“魔头!证据确凿!”
王腾的脸上,也终于浮现出大仇得报的狰狞快意。
然而,就在此时,镜中的画面,并未停止。
画面中的顾长青,在斩杀最后一名长老后,收剑而立,冷冷扫视着血流成河的庭院。
他开口了。
镜中传出的声音,清晰地响彻整个广场。
“首恶已诛,余者,好自为之。

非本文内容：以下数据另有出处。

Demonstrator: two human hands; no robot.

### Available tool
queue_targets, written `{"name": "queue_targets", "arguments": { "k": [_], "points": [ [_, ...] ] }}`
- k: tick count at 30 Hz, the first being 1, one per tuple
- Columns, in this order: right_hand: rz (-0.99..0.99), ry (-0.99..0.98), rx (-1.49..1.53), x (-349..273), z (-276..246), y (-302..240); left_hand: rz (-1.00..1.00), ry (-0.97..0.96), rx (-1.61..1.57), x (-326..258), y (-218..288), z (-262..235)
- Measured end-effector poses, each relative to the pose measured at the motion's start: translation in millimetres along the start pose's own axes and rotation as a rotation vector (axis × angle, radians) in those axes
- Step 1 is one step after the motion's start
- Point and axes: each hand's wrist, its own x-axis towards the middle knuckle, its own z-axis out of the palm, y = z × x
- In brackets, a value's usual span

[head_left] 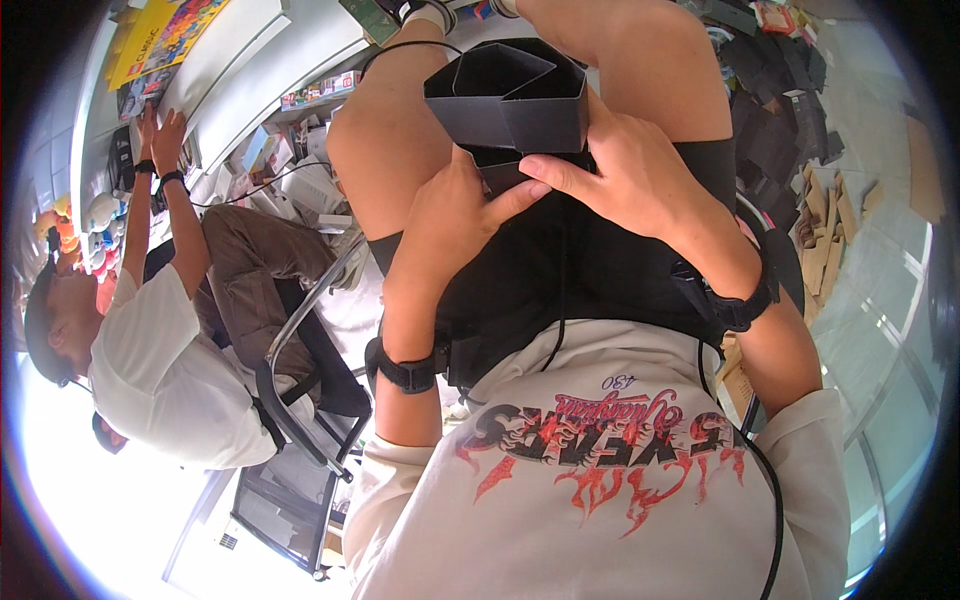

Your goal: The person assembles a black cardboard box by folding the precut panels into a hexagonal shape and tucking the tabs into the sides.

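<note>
Above my lap I hold a small black cardboard box (545,125), with angled panels showing at its top and a folded flap at its near side. My left hand (450,215) grips its lower left part, thumb pointing toward the middle. Around the right side curls my right hand (635,180), its thumb lying across the near flap. Both thumbs come close together at that flap. Most of my fingers are hidden behind or beneath the box.
To the left, another person (165,370) sits on a chair with hands raised near a yellow box (165,45). Black boxes (770,90) are piled at the right, beside scattered brown cardboard strips (825,225). Packages and papers (300,185) lie beyond my left knee.
</note>
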Motion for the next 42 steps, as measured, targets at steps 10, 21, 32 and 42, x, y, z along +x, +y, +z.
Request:
{"name": "queue_targets", "arguments": {
  "k": [10, 21, 32, 42],
  "points": [
    [0.002, -0.009, -0.010, -0.3, 0.6, 4.4, -0.004, -0.007, 0.051, 2.4, 2.4, 1.7],
    [-0.012, 0.009, -0.006, -1.4, 4.0, 4.6, -0.036, -0.020, 0.070, 1.8, 3.6, -0.1],
    [-0.010, 0.004, -0.019, -1.5, 4.8, 2.1, -0.017, -0.021, 0.037, 1.0, 2.2, -0.5],
    [-0.017, 0.010, -0.025, -4.4, 5.0, 2.2, 0.044, 0.029, 0.058, -0.1, -1.6, 4.6]
  ]
}}
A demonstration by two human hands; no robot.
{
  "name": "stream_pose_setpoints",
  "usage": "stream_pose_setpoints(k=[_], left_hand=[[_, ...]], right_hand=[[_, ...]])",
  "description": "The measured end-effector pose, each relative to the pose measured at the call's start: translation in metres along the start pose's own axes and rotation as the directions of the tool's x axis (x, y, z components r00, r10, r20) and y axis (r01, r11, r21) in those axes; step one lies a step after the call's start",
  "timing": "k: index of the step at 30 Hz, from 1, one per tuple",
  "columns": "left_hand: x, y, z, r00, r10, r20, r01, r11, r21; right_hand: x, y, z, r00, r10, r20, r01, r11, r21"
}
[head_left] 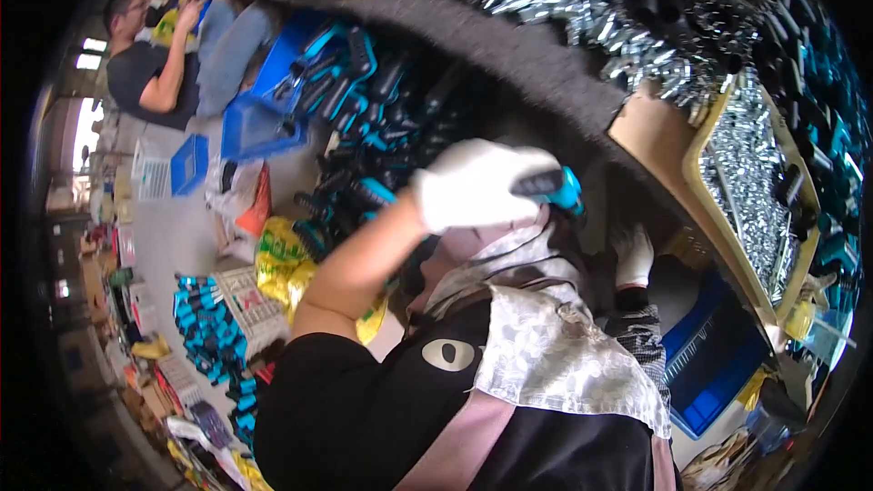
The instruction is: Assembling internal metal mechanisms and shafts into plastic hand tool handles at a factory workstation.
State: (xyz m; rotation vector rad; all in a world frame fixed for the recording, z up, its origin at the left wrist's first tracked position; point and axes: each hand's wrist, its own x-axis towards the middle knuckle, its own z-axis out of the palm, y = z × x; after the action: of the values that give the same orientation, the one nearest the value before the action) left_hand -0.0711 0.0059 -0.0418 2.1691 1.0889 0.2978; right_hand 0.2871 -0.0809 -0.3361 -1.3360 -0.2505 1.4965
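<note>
My left hand (484, 185), in a white glove and blurred by motion, is closed around a black and teal handle-shaped piece (555, 185). The piece's teal end sticks out to the right, and its exact kind does not show. Beyond that hand, to the left, lies a large pile of similar black and teal pieces (350, 95). My right hand (633, 255), also gloved in white, rests lower and to the right beside the dark bench edge. Its fingers look stretched out with nothing visible in them, though they are partly in shadow.
A bench edge (546, 64) crosses the view, with heaps of shiny metal parts (582, 23) behind it. A tray (693, 159) of small metal parts stands right. Below it is a blue crate (718, 373). Another person (159, 68) sits far left near blue bins (259, 127).
</note>
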Motion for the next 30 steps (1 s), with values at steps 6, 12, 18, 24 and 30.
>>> stream_pose_setpoints(k=[6,12,18,24,30], left_hand=[[-0.130,0.035,-0.124,0.912,-0.194,-0.360,0.190,0.981,-0.047],[-0.172,0.011,-0.114,0.871,-0.275,-0.407,0.384,0.898,0.216],[-0.188,-0.084,-0.041,0.867,-0.407,-0.289,0.498,0.735,0.460],[-0.195,-0.109,-0.049,0.796,-0.592,-0.130,0.599,0.738,0.311],[-0.154,-0.097,-0.012,0.781,-0.622,-0.055,0.617,0.754,0.228]], right_hand=[[0.019,0.023,-0.032,0.990,-0.004,0.139,0.019,0.994,-0.108],[-0.009,0.010,0.009,0.963,0.240,0.121,-0.210,0.953,-0.219],[-0.013,0.009,0.012,0.972,0.221,0.083,-0.206,0.965,-0.163],[-0.017,0.005,0.015,0.973,0.180,0.144,-0.152,0.971,-0.184],[-0.008,0.017,0.003,0.987,0.116,0.113,-0.089,0.970,-0.225]])
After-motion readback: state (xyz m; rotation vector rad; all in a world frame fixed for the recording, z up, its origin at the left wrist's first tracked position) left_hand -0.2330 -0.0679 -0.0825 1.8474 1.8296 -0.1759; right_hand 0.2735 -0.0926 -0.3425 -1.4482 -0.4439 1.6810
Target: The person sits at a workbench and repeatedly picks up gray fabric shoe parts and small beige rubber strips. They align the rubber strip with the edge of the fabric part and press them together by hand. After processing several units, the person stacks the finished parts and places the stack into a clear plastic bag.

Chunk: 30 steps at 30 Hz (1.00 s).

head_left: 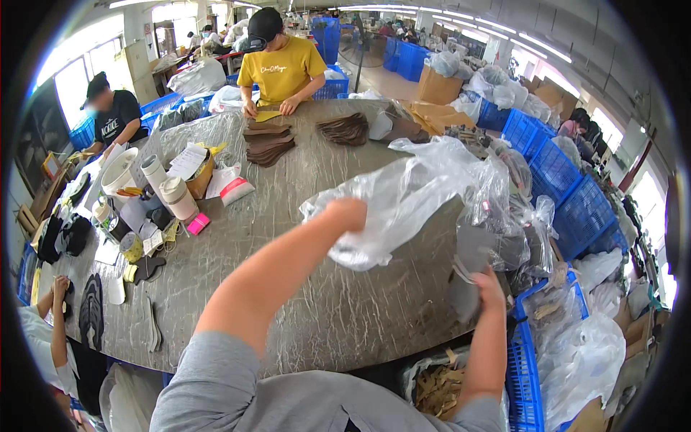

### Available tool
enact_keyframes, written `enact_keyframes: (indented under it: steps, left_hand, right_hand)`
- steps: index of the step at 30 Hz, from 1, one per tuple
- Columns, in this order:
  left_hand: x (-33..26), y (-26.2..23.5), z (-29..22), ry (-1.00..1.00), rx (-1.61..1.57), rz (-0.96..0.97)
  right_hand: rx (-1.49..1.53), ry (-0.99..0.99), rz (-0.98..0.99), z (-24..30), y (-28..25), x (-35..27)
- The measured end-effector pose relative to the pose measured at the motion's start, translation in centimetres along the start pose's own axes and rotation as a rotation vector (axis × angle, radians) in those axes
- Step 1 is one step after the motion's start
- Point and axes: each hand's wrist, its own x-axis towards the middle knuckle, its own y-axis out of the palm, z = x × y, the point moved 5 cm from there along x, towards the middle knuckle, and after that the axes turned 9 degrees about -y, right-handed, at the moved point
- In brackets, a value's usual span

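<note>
My left hand [348, 214] is closed at the edge of a large clear plastic bag [403, 191], which spreads across the table to the right. The bag's mouth and the fingertips are partly hidden by the hand. Lower right, my right hand [489, 289] grips several thin grey cut pieces [475, 248], blurred a little by motion and held near the table's edge. Beside them sit filled clear bags [497, 216] of dark material.
Stacks of brown cut pieces [269, 142] lie at the far side, near a person in yellow [284, 68]. Bottles [178, 198] and a pink block [198, 224] stand left. Blue crates [576, 201] line the right. A scrap bin [437, 389] sits below the edge.
</note>
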Motion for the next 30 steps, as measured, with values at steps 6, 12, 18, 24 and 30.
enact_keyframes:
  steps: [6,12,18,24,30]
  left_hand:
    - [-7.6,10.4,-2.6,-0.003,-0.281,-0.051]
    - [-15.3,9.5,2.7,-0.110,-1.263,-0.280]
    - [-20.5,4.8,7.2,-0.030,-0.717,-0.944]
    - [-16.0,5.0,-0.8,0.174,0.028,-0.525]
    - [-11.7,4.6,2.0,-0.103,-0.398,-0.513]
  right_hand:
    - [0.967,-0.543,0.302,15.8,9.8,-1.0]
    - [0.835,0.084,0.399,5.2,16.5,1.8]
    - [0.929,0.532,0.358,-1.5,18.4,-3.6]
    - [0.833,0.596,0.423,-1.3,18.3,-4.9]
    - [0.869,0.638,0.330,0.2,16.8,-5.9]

”
说完,他身影一闪,便消失在了夜色之中。
镜中的夜,并未因顾长青的离去而恢复平静。
反而,陷入了一种更加诡异、更加粘稠的死寂。
就在所有人都以为画面即将结束时,异变陡生!
庭院最深处,一处光线无法触及的屋檐阴影,像是活了过来一般,蠕动了一下。
一缕漆黑,从那片阴影中被剥离了出来。
那不是一个人。
更像是一道行走的、没有五官、没有实体的虚无。
这道人形的漆黑,无声无息地穿过尸横遍地的庭院,手中提着一柄与黑暗融为一体的细长利剑。
剑锋之上,没有灵光,没有杀气。
只有纯粹的、收割生命的冰冷。
噗。
一声轻微到几乎无法听闻的血肉破裂声。
一名刚刚从昏迷中醒来、正准备逃跑的王家护卫,眉心多了一个精准的血洞,身体僵直,眼中的生机瞬间被抽干,悄无声息地滑倒在地。
他甚至没有看清出剑的轨迹。
那道黑影的动作,不带半分烟火气,每一次挥剑,都像是在完成一道精准无误的工序。
收割。
冷酷而高效的收割。
无论是躲在暗窖里的家丁,还是藏在内院密室中的妇孺,都在那道鬼魅的剑光下,化作一具具冰冷的尸体。
没有惨叫。
没有挣扎。
甚至没有一丝多余的鲜血溅出。
整个王家府邸,变成了一个绝对寂静的屠宰场,只有那道黑影在其中优雅而从容地“清理”着一切活口。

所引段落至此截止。